Yeah that's the problem isn't it, its exceptions in the type system that you have to add to get it to work for basic types only. For other types like slices, pointers, structs and classes it gets dangerous.
September 02, 2022

On 9/2/22 2:58 PM, Ali Çehreli wrote:

>

An issue I have is non-mutable expressions without indirections not converting to mutable. I talked about this before and mentioned Unqual at DConf 2022 to explain how it solves this.

The problem happens in template code:

void main() {
  const i = 42;  // const, so foo's T will be const below
  foo(i);
}

void foo(T)(T value) {
  T result;
  ++result;  // Compilation error; but should it work?
}

I feel like it should work because 'result' is a local int.

result is a local const int. That's because T is a const int.

IFTI uses the exact type passed, not a different type.

>

But I am aware that we can't deduce T to be 'int' because we would be losing that qualifier and further template deductions would be wrong. :/

It's not just that, there is no syntax to say to IFTI, "if you match type T, I really want you to use type U". It would actually be nice, but I don't know how it can be done.

The one exception to the "exact type" rule is for arrays and pointers, which automatically convert to their tail versions. This is a special case for the benefit of range code.

Perhaps the same rules should be done for value types?

-Steve

September 03, 2022

On Saturday, 3 September 2022 at 01:50:05 UTC, Steven Schveighoffer wrote:

>

The one exception to the "exact type" rule is for arrays and pointers, which automatically convert to their tail versions. This is a special case for the benefit of range code.

Perhaps the same rules should be done for value types?

-Steve

I think it's also done to reduce the number of template instantiations.
And I agree, it should be done for value types.

September 03, 2022

On Saturday, 3 September 2022 at 01:50:05 UTC, Steven Schveighoffer wrote:

>

It's not just that, there is no syntax to say to IFTI, "if you match type T, I really want you to use type U". It would actually be nice, but I don't know how it can be done.

-Steve

C++ solved this... maybe we could add this feature to D?

https://en.cppreference.com/w/cpp/language/class_template_argument_deduction#:~:text=x%7B2.0%2C%201%7D%3B-,User%2Ddefined%20deduction%20guides,-The%20syntax%20of

September 03, 2022

On Saturday, 3 September 2022 at 01:50:05 UTC, Steven Schveighoffer wrote:

>

It's not just that, there is no syntax to say to IFTI, "if you match type T, I really want you to use type U". It would actually be nice, but I don't know how it can be done.

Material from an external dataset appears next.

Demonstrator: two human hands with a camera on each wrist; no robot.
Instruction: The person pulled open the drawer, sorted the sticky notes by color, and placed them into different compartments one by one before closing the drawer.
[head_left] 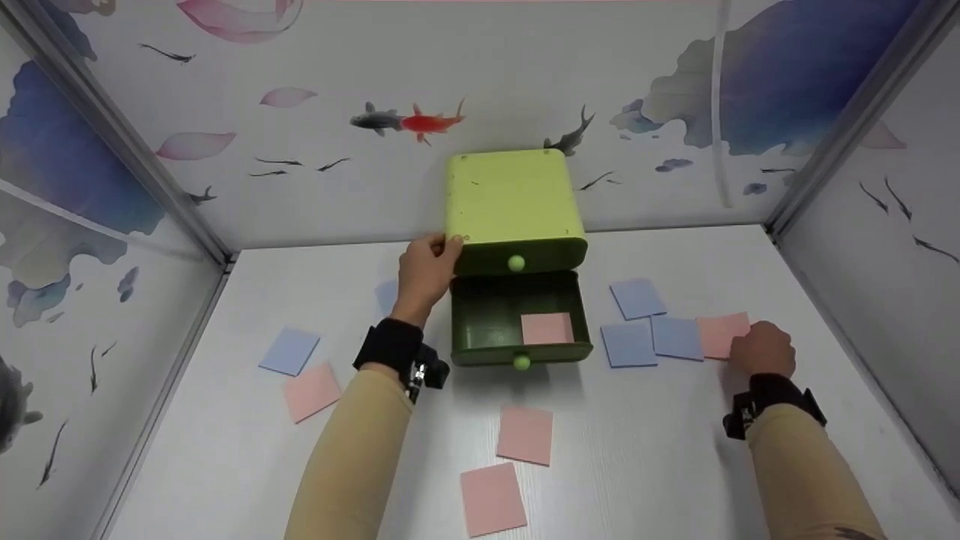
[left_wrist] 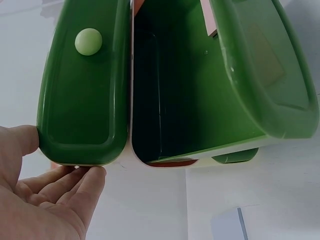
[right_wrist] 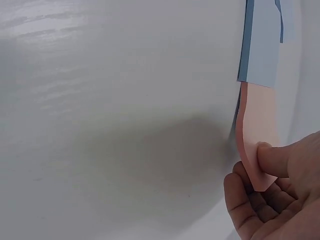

The following works, the pragma only prints once.

void f(T)(const T v)
{
	pragma(msg, T); // int
	T result;
	++result;
}

void main()
{
	const int c;
	f(c);
	f(int());
}
September 03, 2022

On 9/3/22 7:09 AM, Daniel N wrote:

>

On Saturday, 3 September 2022 at 01:50:05 UTC, Steven Schveighoffer wrote:

>

It's not just that, there is no syntax to say to IFTI, "if you match type T, I really want you to use type U". It would actually be nice, but I don't know how it can be done.

C++ solved this... maybe we could add this feature to D?

https://en.cppreference.com/w/cpp/language/class_template_argument_deduction#:~:text=x%7B2.0%2C%201%7D%3B-,User%2Ddefined%20deduction%20guides,-The%20syntax%20of

Yeah, this would be useful.

-Steve

September 03, 2022

On 9/3/22 10:15 AM, Nick Treleaven wrote:

>

On Saturday, 3 September 2022 at 01:50:05 UTC, Steven Schveighoffer wrote:

>

It's not just that, there is no syntax to say to IFTI, "if you match type T, I really want you to use type U". It would actually be nice, but I don't know how it can be done.

The following works, the pragma only prints once.

void f(T)(const T v)
{
     pragma(msg, T); // int
     T result;
     ++result;
}

void main()
{
     const int c;
     f(c);
     f(int());
}

This solves the OP's problem, but I am certain that is just a toy example. What I want to see is the parameter properly typed. Either left as const if it's a reference type or stripped of const if it's a value type.